### Exercise instructions:
Copy each line of the material in which the word "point" appears.

---- Information provided

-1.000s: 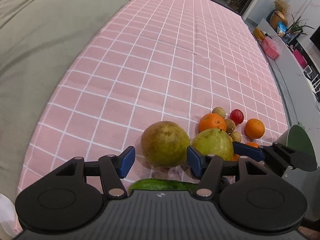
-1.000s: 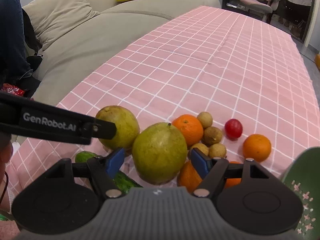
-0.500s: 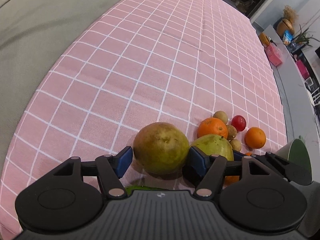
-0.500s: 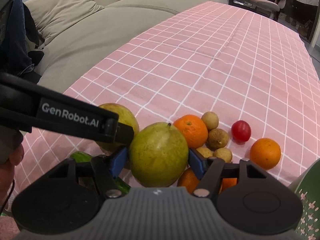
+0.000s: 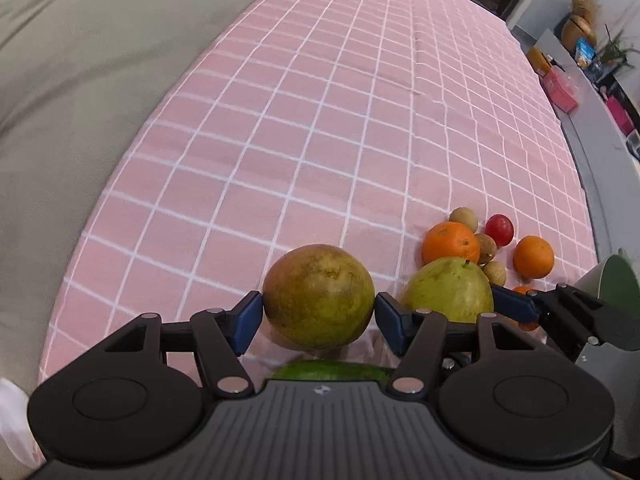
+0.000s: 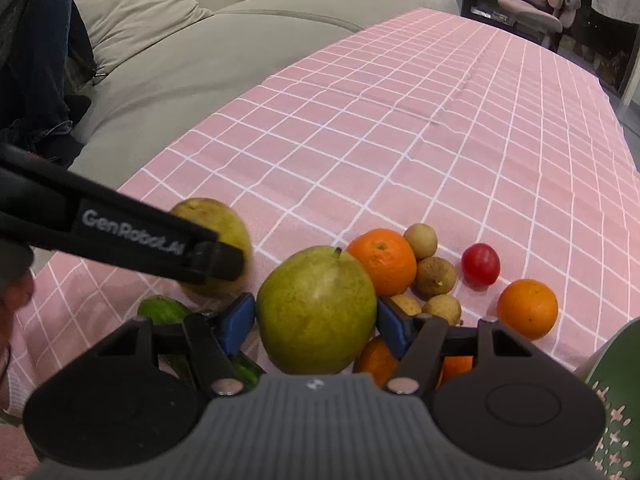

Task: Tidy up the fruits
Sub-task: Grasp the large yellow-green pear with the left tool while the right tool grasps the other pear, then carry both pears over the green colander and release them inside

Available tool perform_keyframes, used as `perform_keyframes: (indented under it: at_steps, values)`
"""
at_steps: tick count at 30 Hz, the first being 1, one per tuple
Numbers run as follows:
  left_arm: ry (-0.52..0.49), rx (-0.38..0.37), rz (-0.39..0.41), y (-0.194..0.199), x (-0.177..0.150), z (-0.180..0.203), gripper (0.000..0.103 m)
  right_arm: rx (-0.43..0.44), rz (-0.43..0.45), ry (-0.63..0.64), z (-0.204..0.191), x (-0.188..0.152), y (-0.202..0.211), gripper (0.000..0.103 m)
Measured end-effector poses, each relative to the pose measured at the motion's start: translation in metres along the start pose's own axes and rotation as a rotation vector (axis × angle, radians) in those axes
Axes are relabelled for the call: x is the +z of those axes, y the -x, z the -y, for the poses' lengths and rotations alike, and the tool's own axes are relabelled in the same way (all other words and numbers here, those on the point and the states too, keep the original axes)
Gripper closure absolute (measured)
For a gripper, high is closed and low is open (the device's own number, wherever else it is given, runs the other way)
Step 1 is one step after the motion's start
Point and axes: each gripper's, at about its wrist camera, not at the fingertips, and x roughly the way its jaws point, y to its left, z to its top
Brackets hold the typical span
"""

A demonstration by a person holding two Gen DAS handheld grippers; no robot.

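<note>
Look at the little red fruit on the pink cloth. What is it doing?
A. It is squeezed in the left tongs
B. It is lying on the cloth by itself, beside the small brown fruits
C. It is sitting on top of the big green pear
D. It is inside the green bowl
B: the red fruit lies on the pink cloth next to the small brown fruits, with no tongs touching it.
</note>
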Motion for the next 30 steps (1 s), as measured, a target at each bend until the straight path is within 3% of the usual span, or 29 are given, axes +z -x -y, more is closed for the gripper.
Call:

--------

### Your response:
Axes are relabelled for the call: x is the +z of those axes, y the -x, z the -y, for the poses' lengths and rotations alike, and the tool's own axes are relabelled in the same way (all other words and numbers here, those on the point and the states too, keep the original axes)
Point and axes: each gripper's, at about its wrist camera, not at the fingertips, and x roughly the way its jaws point, y to its left, z to its top

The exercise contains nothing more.